Source: Photo by Henning Katte of a drop prepared by Armin Lenhart, courtesy Dominique de Ligny.
In most applications glass needs to be inert with respect to its environment. A particular glass is then selected for a given use on the basis of its physical properties. The range of glasses to be dealt in both industrial and natural contexts makes it necessary to pay attention to the strong dependences of physical properties on chemical composition, whose understanding is facilitated by the structural concepts presented in Section II. Because one produces most glasses by cooling melts, however, the fundamental issues to be discussed first are why vitrifiability varies so much with composition and how the glass transition varies with the cooling rate.

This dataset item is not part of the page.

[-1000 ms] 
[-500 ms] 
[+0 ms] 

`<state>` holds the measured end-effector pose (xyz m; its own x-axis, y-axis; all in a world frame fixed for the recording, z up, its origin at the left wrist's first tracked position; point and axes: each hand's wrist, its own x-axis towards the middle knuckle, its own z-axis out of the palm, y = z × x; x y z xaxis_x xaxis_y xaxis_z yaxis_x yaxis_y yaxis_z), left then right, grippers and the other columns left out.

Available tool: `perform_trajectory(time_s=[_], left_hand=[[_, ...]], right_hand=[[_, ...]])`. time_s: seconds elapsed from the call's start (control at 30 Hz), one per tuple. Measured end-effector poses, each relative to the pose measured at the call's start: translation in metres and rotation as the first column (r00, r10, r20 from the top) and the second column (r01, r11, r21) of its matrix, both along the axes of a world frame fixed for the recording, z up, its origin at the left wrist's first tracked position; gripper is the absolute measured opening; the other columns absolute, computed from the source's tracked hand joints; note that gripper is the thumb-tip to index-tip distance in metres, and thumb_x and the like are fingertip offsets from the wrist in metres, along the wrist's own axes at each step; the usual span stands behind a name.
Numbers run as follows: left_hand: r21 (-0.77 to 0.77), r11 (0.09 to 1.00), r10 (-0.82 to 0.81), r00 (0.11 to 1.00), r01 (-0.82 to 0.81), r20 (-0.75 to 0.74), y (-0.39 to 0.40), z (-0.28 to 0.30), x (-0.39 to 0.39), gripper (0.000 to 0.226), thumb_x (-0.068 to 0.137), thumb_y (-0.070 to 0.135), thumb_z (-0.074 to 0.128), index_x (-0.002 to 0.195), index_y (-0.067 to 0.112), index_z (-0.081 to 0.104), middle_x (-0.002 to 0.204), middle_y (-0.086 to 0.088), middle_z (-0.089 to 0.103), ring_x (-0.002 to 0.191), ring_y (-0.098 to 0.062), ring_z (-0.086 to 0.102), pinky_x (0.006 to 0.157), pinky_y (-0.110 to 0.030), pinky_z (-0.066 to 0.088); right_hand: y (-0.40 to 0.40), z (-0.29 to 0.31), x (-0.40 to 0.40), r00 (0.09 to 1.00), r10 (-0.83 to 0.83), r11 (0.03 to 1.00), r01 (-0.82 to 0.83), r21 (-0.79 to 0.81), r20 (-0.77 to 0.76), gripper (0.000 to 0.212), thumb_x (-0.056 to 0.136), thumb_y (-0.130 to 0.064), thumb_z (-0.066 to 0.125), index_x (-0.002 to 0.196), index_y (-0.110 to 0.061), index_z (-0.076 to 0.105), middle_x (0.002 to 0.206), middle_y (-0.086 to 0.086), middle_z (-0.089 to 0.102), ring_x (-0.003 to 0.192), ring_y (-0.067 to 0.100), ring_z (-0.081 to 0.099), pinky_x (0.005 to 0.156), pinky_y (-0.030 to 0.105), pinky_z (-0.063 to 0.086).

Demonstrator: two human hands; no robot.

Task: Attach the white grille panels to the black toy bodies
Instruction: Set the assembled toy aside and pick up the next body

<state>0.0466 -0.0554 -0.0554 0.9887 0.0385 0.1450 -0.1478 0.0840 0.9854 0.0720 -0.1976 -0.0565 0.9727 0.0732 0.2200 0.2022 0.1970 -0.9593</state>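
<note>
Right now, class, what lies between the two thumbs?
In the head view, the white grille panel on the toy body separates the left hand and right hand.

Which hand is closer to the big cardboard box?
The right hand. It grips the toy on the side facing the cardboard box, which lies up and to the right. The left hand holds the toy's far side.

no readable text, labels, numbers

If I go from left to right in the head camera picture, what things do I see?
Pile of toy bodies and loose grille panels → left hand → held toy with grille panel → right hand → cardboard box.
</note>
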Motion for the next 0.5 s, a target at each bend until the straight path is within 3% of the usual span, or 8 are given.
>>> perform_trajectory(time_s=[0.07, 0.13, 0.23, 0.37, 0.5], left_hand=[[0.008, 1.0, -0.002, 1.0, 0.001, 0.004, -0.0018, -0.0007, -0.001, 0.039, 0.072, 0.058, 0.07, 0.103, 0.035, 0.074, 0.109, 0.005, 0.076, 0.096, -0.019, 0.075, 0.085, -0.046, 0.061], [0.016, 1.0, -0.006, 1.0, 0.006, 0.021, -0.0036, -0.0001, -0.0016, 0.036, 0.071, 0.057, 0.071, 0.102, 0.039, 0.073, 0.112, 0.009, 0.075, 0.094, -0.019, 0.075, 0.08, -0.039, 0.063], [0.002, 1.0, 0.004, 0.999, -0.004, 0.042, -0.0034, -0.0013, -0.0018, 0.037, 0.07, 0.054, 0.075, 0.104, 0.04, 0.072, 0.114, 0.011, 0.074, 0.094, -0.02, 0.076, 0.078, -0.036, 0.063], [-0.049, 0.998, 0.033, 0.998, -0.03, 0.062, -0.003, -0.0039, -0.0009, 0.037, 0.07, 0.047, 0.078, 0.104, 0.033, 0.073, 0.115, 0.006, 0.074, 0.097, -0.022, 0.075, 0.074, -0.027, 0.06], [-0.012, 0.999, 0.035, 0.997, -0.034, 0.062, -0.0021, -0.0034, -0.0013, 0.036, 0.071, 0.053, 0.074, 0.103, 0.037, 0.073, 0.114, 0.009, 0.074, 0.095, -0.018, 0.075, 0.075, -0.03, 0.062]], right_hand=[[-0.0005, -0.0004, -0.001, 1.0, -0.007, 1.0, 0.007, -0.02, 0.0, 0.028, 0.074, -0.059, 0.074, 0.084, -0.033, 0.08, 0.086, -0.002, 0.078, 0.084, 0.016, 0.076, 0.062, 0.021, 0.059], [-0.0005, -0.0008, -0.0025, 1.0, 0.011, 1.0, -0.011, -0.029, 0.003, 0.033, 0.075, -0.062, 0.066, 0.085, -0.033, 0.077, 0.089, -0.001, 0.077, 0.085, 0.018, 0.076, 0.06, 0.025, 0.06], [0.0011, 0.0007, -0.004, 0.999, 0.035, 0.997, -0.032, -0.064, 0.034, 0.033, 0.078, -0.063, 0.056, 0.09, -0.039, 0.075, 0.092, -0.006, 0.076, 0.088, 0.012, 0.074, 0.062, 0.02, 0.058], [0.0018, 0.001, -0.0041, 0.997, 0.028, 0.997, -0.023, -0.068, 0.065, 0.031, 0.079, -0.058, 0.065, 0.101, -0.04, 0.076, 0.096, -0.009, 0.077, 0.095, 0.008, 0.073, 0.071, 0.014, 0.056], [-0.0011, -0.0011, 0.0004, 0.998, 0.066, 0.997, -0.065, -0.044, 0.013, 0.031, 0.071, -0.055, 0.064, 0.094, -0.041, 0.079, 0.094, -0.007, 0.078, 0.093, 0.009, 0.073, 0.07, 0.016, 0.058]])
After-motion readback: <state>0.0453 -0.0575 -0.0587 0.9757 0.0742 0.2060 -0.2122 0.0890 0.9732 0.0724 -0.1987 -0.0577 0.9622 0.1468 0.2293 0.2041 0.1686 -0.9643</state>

In the first chapter of this section both issues are discussed by M.J. Ojovan in the light of energetic, microscopic, and structural criteria (Chapter 3.1). Owing to the nonequilibrium nature of the glass transition, its thermodynamic treatment requires new concepts. From the notions of affinity and order parameter and simple relaxation models based on calorimetric measurements, insights are derived by J.‐L. Garden and H. Guillou on the entropy irreversibly created at the glass transition and on processes such as physical aging below Tg (Chapter 3.2). Within the framework of irreversible thermodynamics, the issue of entropy at the glass transition is then examined by P. Gujrati who shows how both communal entropy and free volume vanish at an ideal glass transition where the viscosity divergence would take place (Chapter 3.3).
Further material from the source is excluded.